Sakurai, S. et al.: "Identification of a novel AGE-capturable soluble variant of the RAGE in human sera"Excerpta Medica International Congress Series. 1245. 163-167 (2002)

Sakurai, S. 等人：“人类血清中 RAGE 的新型 AGE 可捕获可溶性变体的鉴定”医学摘录国际大会系列。

Sakurai, S.et al.: "The AGE-RAGE system and diabetic nephropathy"J.Am.Soc.Nephrol.. (in press). (2003)

Sakurai, S.et al.：“AGE-RAGE 系统和糖尿病肾病”J.Am.Soc.Nephrol..（出版中）。

Yamamoto, Y.et al.: "The role of AGE-RAGE system in the development of diabetic nephropathy in vivo"Excerpta Medica International Congress Series. 1245. 45-50 (2002)

Yamamoto, Y.et al.：“AGE-RAGE 系统在体内糖尿病肾病发展中的作用”医学摘录国际大会系列。

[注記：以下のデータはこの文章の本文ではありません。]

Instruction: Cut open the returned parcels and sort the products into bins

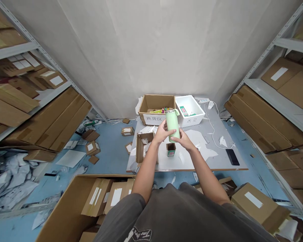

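A light green tumbler (172, 124) with a metal rim and a green strap at its top is held above the table, slightly tilted. My left hand (162, 132) wraps round its left side, the thumb across the front. On the lower right, my right hand (183, 138) grips it, thumb near the base. Just below stands a small green and brown box (171, 149), its top open. Left of that, an open cardboard box (139, 150) holds crumpled white paper and is partly hidden by my left forearm.
On the grey table (217, 129) stand a labelled cardboard carton (156, 100) and a white bin (192, 119) at the back. A phone (232, 157) lies at the right, near a white cable and power strip (204, 101). Shelves of boxes flank both sides; a large carton (63, 208) stands front left.
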`<state>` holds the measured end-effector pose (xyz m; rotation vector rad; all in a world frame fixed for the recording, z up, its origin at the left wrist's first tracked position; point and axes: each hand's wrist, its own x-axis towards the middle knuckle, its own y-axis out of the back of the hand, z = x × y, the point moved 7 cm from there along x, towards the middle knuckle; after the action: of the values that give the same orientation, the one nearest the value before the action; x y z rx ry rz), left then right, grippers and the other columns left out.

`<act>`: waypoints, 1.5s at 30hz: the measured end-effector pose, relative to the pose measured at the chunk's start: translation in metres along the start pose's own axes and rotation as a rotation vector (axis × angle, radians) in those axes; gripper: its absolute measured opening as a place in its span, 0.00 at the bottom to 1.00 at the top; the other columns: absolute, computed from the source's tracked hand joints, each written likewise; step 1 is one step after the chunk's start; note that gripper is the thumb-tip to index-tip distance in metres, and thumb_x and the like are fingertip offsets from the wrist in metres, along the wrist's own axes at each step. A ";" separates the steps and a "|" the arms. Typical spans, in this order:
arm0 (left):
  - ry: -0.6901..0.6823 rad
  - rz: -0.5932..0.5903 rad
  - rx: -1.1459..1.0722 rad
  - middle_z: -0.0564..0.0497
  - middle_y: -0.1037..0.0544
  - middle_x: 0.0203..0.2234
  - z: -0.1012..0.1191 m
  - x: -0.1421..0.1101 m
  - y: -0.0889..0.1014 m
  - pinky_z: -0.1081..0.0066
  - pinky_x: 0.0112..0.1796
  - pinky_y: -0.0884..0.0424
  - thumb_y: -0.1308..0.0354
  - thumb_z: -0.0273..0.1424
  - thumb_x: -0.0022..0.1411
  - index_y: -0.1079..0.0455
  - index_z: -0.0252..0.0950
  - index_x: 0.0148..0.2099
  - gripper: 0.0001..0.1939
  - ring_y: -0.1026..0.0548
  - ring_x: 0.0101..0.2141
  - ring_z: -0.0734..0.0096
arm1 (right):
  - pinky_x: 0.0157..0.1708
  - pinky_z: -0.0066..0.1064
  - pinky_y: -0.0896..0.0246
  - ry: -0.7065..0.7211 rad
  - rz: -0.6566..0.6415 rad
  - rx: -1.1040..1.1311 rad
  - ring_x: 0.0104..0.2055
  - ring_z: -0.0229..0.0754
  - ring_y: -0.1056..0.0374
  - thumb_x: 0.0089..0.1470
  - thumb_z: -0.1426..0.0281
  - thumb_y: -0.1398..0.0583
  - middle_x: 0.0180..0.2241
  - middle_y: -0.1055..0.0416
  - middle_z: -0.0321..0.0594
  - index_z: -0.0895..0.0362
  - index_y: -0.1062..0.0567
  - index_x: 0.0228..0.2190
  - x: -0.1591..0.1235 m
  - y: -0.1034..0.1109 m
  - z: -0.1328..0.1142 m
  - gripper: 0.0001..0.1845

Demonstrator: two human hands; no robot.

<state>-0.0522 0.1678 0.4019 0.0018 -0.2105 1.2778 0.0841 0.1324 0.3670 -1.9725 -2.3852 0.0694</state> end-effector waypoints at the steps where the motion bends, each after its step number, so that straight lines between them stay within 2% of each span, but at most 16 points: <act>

Kim Y.M.et al.: "PNUTS, a protein phosphatase 1(PP1) nuclear targeting subunit : Characterization of its PP1-and RNA-binding domains and regulation by phosphorylation"J Biol Chem.. (in press). (2003)

Kim Y.M. 等人：“PNUTS，一种蛋白磷酸酶 1 (PP1) 核靶向亚基：其 PP1 和 RNA 结合域的表征以及磷酸化调节”J Biol Chem..（正在出版）。

Yonekura, H. et al.: "Novel splice variants of the receptor for advanced glycation endproducts (RAGE) expressed in human vascular endothelial cells and pericytes, and their putative roles in diabetes-induced vascular injury"Biochem. J.. 370(3). 1097-1109

Yonekura, H. 等人：“在人血管内皮细胞和周细胞中表达的晚期糖基化终产物受体 (RAGE) 的新型剪接变体，及其在糖尿病引起的血管损伤中的假定作用”Biochem。